Craig, you’ve written that you see database administration is a misunderstood function, and that it needs to be approached more rigorously as a management discipline.  Would you explain your perspective please?


You’re right, Tony, database administration needs to be practiced in a more rigorous manner. Too often the DBA is viewed as a fireman. This is not meant to disparage firemen, of course, but the fireman is called after the fire has started. Database administration practiced as a management discipline would be focused on prevention first, cure second. But I’m getting ahead of myself a bit here. Let me back up.
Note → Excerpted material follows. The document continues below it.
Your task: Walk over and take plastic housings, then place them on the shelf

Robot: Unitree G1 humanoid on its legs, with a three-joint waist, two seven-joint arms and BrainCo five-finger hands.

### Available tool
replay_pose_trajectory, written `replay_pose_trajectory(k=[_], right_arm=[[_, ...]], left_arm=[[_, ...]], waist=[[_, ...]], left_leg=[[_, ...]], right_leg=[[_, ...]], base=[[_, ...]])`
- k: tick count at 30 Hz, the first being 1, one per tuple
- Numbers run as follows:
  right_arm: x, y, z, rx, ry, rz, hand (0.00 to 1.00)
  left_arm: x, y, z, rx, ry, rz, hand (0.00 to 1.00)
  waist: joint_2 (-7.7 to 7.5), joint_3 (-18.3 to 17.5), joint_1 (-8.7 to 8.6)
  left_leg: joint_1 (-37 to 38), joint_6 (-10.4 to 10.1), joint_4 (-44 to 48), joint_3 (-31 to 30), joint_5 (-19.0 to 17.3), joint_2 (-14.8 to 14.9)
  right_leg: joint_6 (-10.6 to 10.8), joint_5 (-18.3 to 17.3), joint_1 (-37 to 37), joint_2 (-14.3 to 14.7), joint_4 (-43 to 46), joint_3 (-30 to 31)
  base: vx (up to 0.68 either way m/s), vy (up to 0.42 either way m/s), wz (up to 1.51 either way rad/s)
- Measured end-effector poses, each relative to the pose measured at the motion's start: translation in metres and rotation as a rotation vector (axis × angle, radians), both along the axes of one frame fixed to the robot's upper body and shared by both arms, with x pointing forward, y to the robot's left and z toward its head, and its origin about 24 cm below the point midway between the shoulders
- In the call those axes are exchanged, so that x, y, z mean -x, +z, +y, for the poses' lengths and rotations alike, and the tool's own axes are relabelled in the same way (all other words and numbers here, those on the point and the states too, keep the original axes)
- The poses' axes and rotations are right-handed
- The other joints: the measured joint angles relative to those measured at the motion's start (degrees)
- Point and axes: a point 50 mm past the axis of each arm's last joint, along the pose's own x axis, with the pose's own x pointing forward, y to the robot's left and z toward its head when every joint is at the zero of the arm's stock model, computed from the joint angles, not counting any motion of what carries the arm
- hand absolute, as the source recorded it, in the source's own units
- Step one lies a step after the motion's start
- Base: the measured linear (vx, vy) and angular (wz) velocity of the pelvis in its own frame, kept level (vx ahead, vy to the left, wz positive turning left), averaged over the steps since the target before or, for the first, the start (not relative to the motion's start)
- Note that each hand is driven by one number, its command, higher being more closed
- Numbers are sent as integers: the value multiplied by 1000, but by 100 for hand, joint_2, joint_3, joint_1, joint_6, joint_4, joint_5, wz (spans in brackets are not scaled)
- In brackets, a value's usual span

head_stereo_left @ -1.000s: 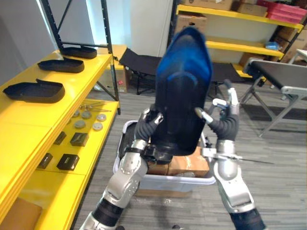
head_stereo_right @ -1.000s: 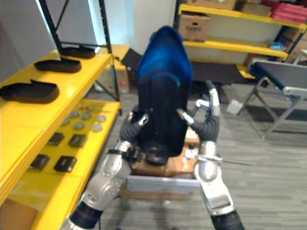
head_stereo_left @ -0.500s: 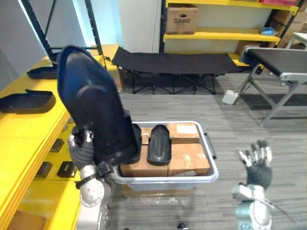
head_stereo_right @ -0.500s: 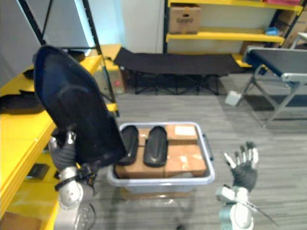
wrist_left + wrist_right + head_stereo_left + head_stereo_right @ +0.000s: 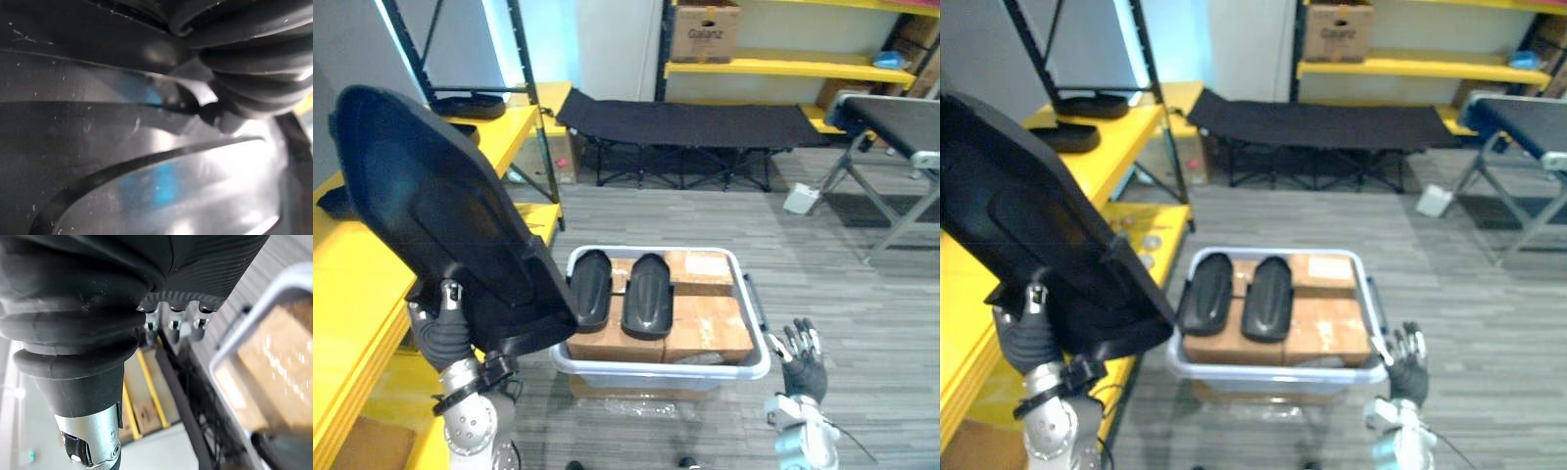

There are really several layers of misunderstanding and poor DBA practices that need to be addressed. The most pervasive these days, I think, is the situation facing DBAs working for organizations where the Internet rules.  As companies move from traditional development to e-business development there is the inevitable change in mindset that creates mad rushes. This is the "get it done NOW!" mentality -- industry pundits have even coined the phrase "Internet time" to describe this phenomenon. Basically, when a business starts operating on "Internet time" things move faster. One "Web month" is said to be equivalent to about three standard months. There is a nugget of truth in this load of crap, but it is mostly just a load of crap. The nugget is this Web projects move very fast because business executives want to conduct more and more business over the Web to save costs and to connect better with their clients. But just as frequently projects are forced to move fast because someone read an article in an airline magazine saying that Web projects should move fast and, well, everyone else is moving fast so you'd better move fast, too, or risk losing business.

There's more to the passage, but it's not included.